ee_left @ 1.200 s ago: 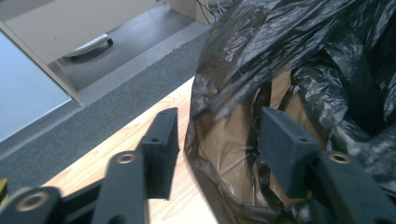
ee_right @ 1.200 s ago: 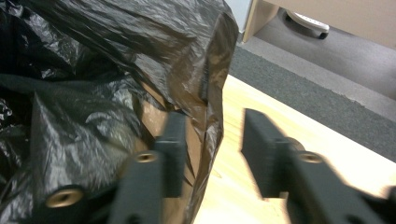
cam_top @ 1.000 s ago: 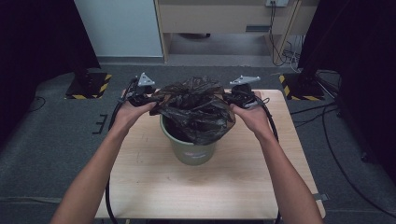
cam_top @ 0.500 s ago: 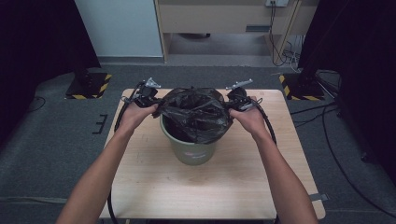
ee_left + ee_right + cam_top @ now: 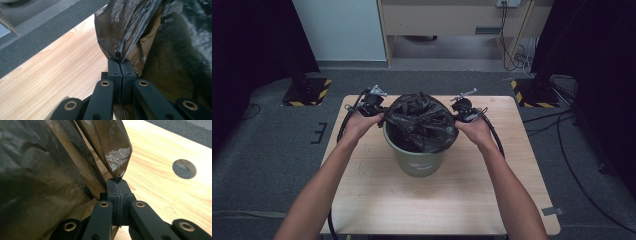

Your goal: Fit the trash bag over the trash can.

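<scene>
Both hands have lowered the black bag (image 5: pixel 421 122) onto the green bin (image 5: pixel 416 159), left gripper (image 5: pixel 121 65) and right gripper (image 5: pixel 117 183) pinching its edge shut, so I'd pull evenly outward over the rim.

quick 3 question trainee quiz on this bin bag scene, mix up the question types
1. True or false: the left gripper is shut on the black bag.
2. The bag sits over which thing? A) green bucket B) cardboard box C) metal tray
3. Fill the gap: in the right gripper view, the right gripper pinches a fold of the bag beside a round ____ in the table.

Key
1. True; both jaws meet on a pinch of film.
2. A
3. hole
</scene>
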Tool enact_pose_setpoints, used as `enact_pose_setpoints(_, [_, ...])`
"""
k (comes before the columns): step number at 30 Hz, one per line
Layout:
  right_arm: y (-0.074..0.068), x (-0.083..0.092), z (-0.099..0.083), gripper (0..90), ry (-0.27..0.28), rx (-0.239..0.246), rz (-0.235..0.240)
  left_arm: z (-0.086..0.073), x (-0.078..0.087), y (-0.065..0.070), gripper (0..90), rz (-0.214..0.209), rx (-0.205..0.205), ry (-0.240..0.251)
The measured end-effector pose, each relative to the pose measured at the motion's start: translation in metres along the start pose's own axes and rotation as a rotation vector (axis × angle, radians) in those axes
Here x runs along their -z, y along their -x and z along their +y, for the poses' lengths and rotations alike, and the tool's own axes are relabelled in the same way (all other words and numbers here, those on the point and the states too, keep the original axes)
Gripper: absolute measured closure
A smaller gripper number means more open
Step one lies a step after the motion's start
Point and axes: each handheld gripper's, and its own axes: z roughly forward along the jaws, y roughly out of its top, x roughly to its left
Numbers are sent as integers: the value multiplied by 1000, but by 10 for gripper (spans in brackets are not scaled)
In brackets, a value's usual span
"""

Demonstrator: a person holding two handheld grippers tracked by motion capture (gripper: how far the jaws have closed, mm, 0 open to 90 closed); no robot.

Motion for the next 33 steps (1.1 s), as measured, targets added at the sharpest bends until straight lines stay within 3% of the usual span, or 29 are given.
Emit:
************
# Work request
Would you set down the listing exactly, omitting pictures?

# Exercise answer
ee_left @ 1.200 s ago: 
ee_right @ 1.200 s ago: 
cam_top @ 1.000 s ago: 
cam_top @ 0.500 s ago: 
ee_left + ee_right + cam_top @ now: 

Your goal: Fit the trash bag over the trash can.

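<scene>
Both hands have lowered the black bag (image 5: pixel 421 122) onto the green bin (image 5: pixel 416 159), left gripper (image 5: pixel 121 65) and right gripper (image 5: pixel 117 183) pinching its edge shut, so I'd pull evenly outward over the rim.

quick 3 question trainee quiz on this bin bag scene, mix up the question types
1. True or false: the left gripper is shut on the black bag.
2. The bag sits over which thing? A) green bucket B) cardboard box C) metal tray
3. Fill the gap: in the right gripper view, the right gripper pinches a fold of the bag beside a round ____ in the table.

Key
1. True; both jaws meet on a pinch of film.
2. A
3. hole
</scene>
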Tool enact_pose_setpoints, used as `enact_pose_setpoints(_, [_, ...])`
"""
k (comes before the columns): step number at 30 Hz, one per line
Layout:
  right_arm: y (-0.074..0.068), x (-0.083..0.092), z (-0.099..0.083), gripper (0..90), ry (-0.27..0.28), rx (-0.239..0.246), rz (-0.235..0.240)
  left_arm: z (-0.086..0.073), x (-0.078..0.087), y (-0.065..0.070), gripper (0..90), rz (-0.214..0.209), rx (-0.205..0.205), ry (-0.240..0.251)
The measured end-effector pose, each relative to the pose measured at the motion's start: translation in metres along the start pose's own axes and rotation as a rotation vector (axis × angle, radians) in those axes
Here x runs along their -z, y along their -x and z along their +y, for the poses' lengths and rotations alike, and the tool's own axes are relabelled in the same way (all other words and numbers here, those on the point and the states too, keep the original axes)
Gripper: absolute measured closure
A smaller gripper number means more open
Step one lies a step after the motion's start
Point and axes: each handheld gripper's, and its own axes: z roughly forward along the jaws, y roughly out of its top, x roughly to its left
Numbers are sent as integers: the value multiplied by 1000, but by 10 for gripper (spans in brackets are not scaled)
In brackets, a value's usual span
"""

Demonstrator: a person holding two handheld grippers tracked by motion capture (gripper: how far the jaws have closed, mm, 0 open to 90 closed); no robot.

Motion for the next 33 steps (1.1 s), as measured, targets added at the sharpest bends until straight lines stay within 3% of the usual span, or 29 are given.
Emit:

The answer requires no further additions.